A defense of ... insufficiency of process, or insufficiency of service of process is waived (A) if omitted from a motion in the circumstances described in subdivision (g), or (B) if it is neither made by a motion under this rule nor included in a responsive pleading or an amendment thereof permitted by Rule 15(a) to be made as a matter of course.

While David objected to jurisdiction by motion on March 26, 2003, and continued at various points to object to jurisdiction, we find that David's actions throughout the proceedings are inconsistent with his assertion of lack of jurisdiction.

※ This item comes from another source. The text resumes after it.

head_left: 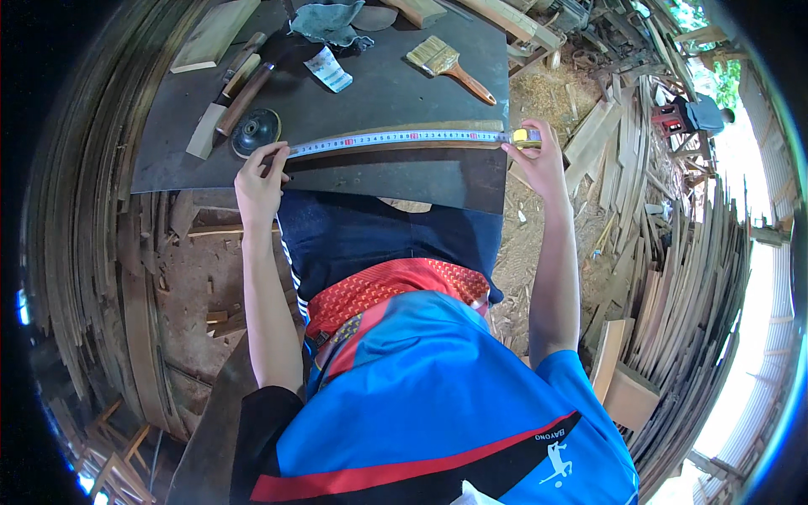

¶ 14. While he later objected to jurisdiction, David appeared at the ex parte hearing on March 14, 2003. At that time, he both "approved and agreed" to that order which temporarily (1) provided for the parties to have joint legal custody, (2) placed physical custody with Sally, (3) established formal visitation, and (4) set the matter for trial on March 26, 2003. Even after he objected to the court's jurisdiction, David continued to make requests for relief from the chancery court and to file various motions, including: to hold Sally in contempt, to reconsider the order, to modify custody, and for leave to establish paternity.

¶ 15. "Mississippi does not recognize `special appearances' except where a party appears solely to object to the court's jurisdiction over her person on grounds that she is not amenable to process. One waives process and service, however, upon making a general appearance." Isom, 840 So.2d at 107(¶ 9) (internal citation omitted). This Court finds that by voluntarily appearing and...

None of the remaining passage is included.